An FBI team led by Adam Frawley (Jon Hamm) quickly fingers the four crooks -- all repeat offenders who have skillfully evaded capture -- but struggles to find evidence that will make a conviction stick. Meanwhile, in the story's most intriguing development, James' ongoing paranoia about how much Claire saw leads Doug to seek out the traumatized young woman; after some awkwardness in a laundromat meet-cute, Claire warms to this handsome stranger, unaware he's the same guy who coaxed her into cracking open a vault.

It's not hard to see why Claire would be charmed by Doug; we're charmed by him, too. That speaks well of Affleck's natural likability but leaches some complexity and danger from his conception of this supposedly hardened but terribly romantic criminal. By contrast, Renner's James seethes with barely repressed violence; his reaction to seeing Doug and Claire together for the first time has an edgy, unpredictable tension the picture as a whole could use more of.

And so the love of a good woman becomes the catalyst for Doug's decision to ditch his life of crime, but Charlestown doesn't surrender its own easily, and neither James nor their rigid crime boss, Fergie (Pete Postlethwaite), intends to let Doug make a clean getaway. Doug's efforts to extricate himself from his bloody destiny -- inherited from his father and tied to a childhood trauma that doesn't feel dramatically well integrated -- power the film's eventful second half, during which the team attempts two more armed robberies, leading to explosive standoffs with the police and the FBI.

If Doug already seems too far down the road to redemption to lend "The Town" much traction as a character piece, it has outstanding virtues as a straightforward crime procedural. As in "Gone Baby Gone," Affleck conveys the ferocity of violence onscreen without resorting to gratuitous excess, and the frenzied gunplay of the multiple action sequences -- aided by Robert Elswit's rough-and-ready cinematography and Dylan Tichenor's agile editing -- strikes an ideal balance between kineticism and clarity.

Pic has a real feel for the neighborhood and uses it inventively; a car chase at the midway point derives much of its impact from the claustrophobia of Charlestown's narrow lanes and high walls.

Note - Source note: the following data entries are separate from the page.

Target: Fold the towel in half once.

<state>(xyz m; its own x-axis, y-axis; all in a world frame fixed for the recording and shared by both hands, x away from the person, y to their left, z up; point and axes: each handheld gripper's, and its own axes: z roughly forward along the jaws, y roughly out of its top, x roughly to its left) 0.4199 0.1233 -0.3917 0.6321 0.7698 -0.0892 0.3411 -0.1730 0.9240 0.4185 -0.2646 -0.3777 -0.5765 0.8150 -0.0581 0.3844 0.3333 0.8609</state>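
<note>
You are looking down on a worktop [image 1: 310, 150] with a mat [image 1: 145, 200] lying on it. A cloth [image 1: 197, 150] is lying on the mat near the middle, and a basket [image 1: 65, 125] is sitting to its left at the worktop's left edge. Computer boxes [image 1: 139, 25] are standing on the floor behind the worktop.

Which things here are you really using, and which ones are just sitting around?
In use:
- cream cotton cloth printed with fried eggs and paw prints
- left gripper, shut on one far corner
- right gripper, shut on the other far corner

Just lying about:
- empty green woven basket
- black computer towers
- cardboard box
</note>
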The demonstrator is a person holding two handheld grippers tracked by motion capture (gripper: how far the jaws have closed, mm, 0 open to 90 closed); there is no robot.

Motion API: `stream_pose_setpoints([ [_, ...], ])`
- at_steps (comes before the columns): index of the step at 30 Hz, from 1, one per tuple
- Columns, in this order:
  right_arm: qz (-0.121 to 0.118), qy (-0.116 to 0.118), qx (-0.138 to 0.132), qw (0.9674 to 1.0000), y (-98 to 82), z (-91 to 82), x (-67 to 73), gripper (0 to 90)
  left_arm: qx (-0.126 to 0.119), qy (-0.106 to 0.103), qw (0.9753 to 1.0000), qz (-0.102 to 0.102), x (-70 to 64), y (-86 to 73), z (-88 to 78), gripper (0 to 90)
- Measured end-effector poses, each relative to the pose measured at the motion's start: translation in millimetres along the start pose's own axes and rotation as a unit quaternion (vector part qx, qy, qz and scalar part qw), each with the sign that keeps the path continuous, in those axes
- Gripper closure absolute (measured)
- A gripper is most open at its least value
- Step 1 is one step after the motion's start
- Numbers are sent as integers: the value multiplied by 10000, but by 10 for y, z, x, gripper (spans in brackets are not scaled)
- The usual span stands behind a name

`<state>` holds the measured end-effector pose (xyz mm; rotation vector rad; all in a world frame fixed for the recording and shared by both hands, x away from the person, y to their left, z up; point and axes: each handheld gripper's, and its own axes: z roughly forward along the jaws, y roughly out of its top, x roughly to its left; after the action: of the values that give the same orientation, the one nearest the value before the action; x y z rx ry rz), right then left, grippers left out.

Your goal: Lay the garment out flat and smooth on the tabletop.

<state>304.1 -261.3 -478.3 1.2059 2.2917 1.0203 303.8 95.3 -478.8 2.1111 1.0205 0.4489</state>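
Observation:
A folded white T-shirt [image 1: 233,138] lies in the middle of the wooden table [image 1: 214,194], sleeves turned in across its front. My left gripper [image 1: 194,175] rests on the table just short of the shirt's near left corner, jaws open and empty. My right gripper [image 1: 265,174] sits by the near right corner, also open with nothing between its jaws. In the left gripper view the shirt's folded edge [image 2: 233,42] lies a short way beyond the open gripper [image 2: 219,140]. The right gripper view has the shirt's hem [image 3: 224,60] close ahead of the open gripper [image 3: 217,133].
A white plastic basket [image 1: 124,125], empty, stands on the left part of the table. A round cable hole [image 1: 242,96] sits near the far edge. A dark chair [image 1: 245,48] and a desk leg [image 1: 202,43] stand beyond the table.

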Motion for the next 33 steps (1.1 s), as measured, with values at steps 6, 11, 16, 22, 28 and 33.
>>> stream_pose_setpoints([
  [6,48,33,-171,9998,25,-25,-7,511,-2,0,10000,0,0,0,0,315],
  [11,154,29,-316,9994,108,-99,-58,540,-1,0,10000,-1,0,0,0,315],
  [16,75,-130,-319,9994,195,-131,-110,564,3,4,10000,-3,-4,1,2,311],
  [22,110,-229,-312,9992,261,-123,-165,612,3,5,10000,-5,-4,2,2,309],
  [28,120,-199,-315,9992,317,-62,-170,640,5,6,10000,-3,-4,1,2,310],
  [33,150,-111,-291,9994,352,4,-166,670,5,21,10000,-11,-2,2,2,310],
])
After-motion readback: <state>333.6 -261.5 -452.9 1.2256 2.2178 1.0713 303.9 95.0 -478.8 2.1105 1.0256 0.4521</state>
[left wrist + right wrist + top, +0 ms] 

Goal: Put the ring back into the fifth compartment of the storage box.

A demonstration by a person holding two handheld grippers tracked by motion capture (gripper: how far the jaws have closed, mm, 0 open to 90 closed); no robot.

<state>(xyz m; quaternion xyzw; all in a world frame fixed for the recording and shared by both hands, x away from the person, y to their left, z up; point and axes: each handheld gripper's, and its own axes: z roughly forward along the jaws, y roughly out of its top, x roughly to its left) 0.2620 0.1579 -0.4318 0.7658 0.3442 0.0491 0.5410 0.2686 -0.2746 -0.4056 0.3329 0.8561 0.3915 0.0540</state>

Local slang peppers the tangy script (credited to Affleck, his "Baby" co-scribe Aaron Stockard and Peter Craig), which revels in the sort of satisfying monologues and well-timed comebacks that tie it to an older, more classical storytelling tradition.

Hall, a sympathetic presence from the get-go, is eventually sidelined in a role that grows more conventional as the film proceeds, while "Gossip Girl's" Blake Lively, almost unrecognizable here, has fierce, pained moments as the moll and single mother Doug has tossed aside. Postlethwaite, wrapping his lips around an Irish accent, radiates a sadistic malevolence, and Chris Cooper makes a brief, somewhat pro-forma appearance as Doug's father, emerging from the shadow of a jail cell to impress upon us the steep price of a life of crime.